- _What you are asked to do_: Make an exact copy of all the data.

- _Data block_:
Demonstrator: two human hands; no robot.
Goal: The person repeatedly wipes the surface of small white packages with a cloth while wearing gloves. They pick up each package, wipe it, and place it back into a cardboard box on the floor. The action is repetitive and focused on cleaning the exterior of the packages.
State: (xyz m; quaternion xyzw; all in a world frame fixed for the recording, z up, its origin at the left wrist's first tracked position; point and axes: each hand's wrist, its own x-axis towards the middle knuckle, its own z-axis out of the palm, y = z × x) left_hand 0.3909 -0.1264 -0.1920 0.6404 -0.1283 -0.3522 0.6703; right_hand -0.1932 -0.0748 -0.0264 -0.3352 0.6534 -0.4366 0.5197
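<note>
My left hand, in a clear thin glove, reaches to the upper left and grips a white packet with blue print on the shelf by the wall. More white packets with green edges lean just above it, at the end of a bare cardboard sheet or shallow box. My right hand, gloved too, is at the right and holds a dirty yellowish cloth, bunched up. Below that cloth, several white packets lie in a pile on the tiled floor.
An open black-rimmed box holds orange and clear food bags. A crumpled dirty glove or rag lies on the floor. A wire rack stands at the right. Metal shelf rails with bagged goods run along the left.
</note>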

- _Answer section_:
Demonstrator: two human hands; no robot.
Goal: The person repeatedly wipes the surface of small white packages with a cloth while wearing gloves. They pick up each package, wipe it, and place it back into a cardboard box on the floor. The action is repetitive and focused on cleaning the exterior of the packages.
State: (xyz m; quaternion xyzw; all in a world frame fixed for the recording, z up, its origin at the left wrist's first tracked position; point and axes: each hand's wrist, its own x-axis towards the middle knuckle, its own z-axis out of the palm, y = z × x) left_hand 0.3909 -0.1264 -0.1920 0.6404 -0.1283 -0.3522 0.6703; right_hand -0.1932 -0.0748 -0.0264 -0.3352 0.6534 -0.4366 0.5197
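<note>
My left hand, in a clear thin glove, reaches to the upper left and grips a white packet with blue print on the shelf by the wall. More white packets with green edges lean just above it, at the end of a bare cardboard sheet or shallow box. My right hand, gloved too, is at the right and holds a dirty yellowish cloth, bunched up. Below that cloth, several white packets lie in a pile on the tiled floor.
An open black-rimmed box holds orange and clear food bags. A crumpled dirty glove or rag lies on the floor. A wire rack stands at the right. Metal shelf rails with bagged goods run along the left.
</note>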

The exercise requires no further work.